The shifting landscape of cybersecurity and reputation risk
Five years ago, a major cybersecurity breach could seriously damage an organisation’s reputation. Make it two – or three – and that organisation might find it very difficult to recover stakeholder goodwill, as in the case of TalkTalk when a series of hacks over the course of 2014 and 2015, accompanied by the apparent failure of the company to shore up its defences in response, led to a tenacious negative news cycle, and incremental loss of trust among stakeholders.
But would the same scenario result in an equivalent reputational crisis today? Cyber hacks have become so commonplace that businesses must assume it’s not a case of if sensitive data will be appropriated from their servers, but when. IT Governance reports that in July 2019 alone, 2.9 billion records were leaked worldwide, with targets including a Japanese cryptocurrency exchange, banks in Bangladesh, Kyrgyzstan and Sri Lanka, and the LA County Department of Health.
Cybersecurity arms race
Awareness of the steps that can be taken to manage digital risk, has grown enormously, but so too has the sophistication of cyber criminals and the methods they use to break down organisations’ defences. And it seems that stakeholders are beginning to understand and accept the complexity involved in protecting against cyber threats – potentially muting any resulting backlash against companies that fall victim to them.
Take Capital One. In July 2019, the bank admitted that a web application firewall had been breached in March that year, with the hacker accessing personal information from 106 million customers, largely lifted from credit card applications. Capital One’s share price dropped 6% in the days following the announcement, but despite logging one of the biggest data breaches ever, share prices never dropped as low as they did in 2018, and soon recovered to pre-breach levels.
The bounce-back can be partly attributed to shareholders becoming inured to these events – even those on an unusually grand scale. But it can also be credited to the bank’s open and timely response. After the issue was uncovered, Capital One immediately fixed it and started working with law enforcement officials. “I sincerely apologise for the understandable worry this incident must be causing those affected and I am committed to making it right,” stated CEO Richard Fairbank, promising to notify people affected by the breach and make free credit monitoring and identity protection available. The bank insisted that it had heavily invested in cyber security and would continue to do so in light of the incident. The hacker was apprehended, without apparently having disseminated any of the information she stole, and it appears Capital One’s reputation will ride out the attack.

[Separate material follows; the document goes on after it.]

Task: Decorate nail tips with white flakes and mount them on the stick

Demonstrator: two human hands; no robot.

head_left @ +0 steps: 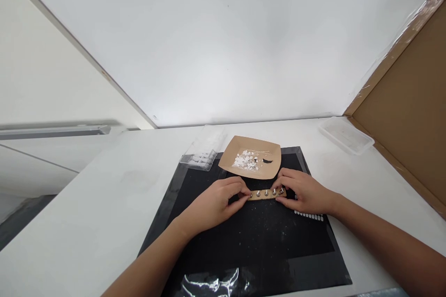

A reputational opportunity?
A more interesting and perhaps counterintuitive question is whether, in a landscape where cyber breaches have become everyday news, there is an opportunity to proactively enhance reputation by demonstrating rapid response times, on-going vigilance, and investment in defence? In the same way that an initially negative customer experience can result in an opportunity to actually enhance customer relations, can cyber attacks be an opportunity to boost reputation?
As cyber crime retains its top risk ranking among US risk managers, with the average cost of a cyber breach standing at $3.86m in 2018, it’s accepted that almost everyone is going to get hit – but those seen to respond most effectively will gain the most trust, and win the approval of stakeholders. In an environment where all organisations are vulnerable, and the threats are constantly evolving, there may be significant reputational benefit in rethinking the opportunity presented by a cyber attack.